First Council of the Lateran
Date 1123
Accepted by Catholicism
Previous Council Fourth Council of Constantinople
Next Council Second Council of the Lateran
Convoked by Pope Calixtus II
Presided by Pope Calixtus II
Attendance 300-1000
Topics of discussion Investiture Controversy
Documents and statements twenty-two canons, pope's right to invest bishops, condemnation of simony, "Truce of God" (war allowed only Monday-Wednesday, and only in the summer and fall)
chronological list of Ecumenical councils

The Council of 1123 is reckoned in the series of Ecumenical councils by the Roman Catholic Church. It had been convoked in December, 1122, immediately after the Concordat of Worms, which agreement between pope and emperor had caused general satisfaction in the Church. It put a stop to the arbitrary conferring of ecclesiastical benefices by laymen, reestablished freedom of episcopal and abbatial elections, separated spiritual from temporal affairs, and ratified the principle that spiritual authority can emanate only from the Church; lastly it tacitly abolished the exorbitant claim of the emperors to interfere in papal elections. So deep was the emotion caused by this concordat, the first ever signed, that in many documents of the time, the year 1122 is mentioned as the beginning of a new era. For its more solemn confirmation and in conformity with the earnest desire of the Archbishop of Mainz, Pope Callistus II convoked a council to which all the archbishops and bishops of the West were invited. Three hundred bishops and more than six hundred abbots assembled at Rome in March, 1123; Callistus II presided in person. Both originals (instrumenta) of the Concordat of Worms were read and ratified, and twenty-two disciplinary canons were promulgated, most of them reinforcements of previous conciliary decrees.

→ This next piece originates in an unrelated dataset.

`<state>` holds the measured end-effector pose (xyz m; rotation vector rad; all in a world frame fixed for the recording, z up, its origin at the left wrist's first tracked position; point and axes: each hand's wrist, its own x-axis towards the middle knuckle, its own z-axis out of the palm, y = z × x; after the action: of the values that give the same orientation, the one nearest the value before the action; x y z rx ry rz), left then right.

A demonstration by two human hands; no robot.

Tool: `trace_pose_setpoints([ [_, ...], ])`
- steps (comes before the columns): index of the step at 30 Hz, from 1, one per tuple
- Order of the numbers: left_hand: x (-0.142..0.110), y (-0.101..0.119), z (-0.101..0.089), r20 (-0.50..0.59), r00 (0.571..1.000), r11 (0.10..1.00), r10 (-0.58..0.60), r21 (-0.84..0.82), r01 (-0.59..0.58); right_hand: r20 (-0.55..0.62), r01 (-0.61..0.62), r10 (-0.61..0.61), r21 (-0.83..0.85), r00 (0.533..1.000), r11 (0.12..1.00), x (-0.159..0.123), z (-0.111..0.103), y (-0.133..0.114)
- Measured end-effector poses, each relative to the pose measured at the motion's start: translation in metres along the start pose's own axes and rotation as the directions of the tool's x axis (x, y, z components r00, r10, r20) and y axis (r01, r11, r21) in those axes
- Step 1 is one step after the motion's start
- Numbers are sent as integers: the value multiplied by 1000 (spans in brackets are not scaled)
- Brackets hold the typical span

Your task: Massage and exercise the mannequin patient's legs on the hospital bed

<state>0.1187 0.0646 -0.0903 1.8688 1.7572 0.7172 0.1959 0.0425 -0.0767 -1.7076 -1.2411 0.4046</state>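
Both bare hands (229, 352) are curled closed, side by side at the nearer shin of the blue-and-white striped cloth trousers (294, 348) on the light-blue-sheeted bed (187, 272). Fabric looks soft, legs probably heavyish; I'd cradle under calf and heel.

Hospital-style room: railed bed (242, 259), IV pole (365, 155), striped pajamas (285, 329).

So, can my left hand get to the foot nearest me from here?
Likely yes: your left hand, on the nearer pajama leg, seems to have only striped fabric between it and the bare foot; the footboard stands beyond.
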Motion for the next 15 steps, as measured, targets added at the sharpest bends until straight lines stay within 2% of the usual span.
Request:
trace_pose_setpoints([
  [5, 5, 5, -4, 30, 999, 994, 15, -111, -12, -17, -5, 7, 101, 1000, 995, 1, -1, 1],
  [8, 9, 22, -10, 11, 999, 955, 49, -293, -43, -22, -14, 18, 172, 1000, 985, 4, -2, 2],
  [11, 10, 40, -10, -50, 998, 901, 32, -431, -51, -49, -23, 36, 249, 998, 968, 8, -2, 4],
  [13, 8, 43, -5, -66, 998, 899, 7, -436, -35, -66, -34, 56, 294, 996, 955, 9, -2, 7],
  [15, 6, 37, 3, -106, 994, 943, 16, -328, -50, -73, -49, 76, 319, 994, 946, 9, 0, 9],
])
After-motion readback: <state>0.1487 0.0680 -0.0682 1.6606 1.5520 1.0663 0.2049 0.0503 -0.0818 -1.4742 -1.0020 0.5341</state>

Canons 3 and 11 forbid priests, deacons, subdeacons, and monks to marry or to have concubines; it is also forbidden them to keep in their houses any women other than those sanctioned by the ancient canons. Marriages of clerics are null pleno jure, and those who have contracted them are subject to penance.

Canon 6: Nullity of the ordinations performed by the heresiarch Burdinus (Antipope Gregory VIII) after his condemnation.

Canon 11: Safeguard for the families and possessions of crusaders.

Canon 14: Excommunication of laymen appropriating offerings made to the Church, and those who fortify churches as strongholds.

Canon 16: Against those who molest pilgrims on their way to Rome.

Canon 17: Abbots and religious are prohibited from admitting sinners to penance, visiting the sick, administering extreme unction, singing solemn and public Masses; they are obliged to obtain the holy chrism and holy oils from their respective bishops.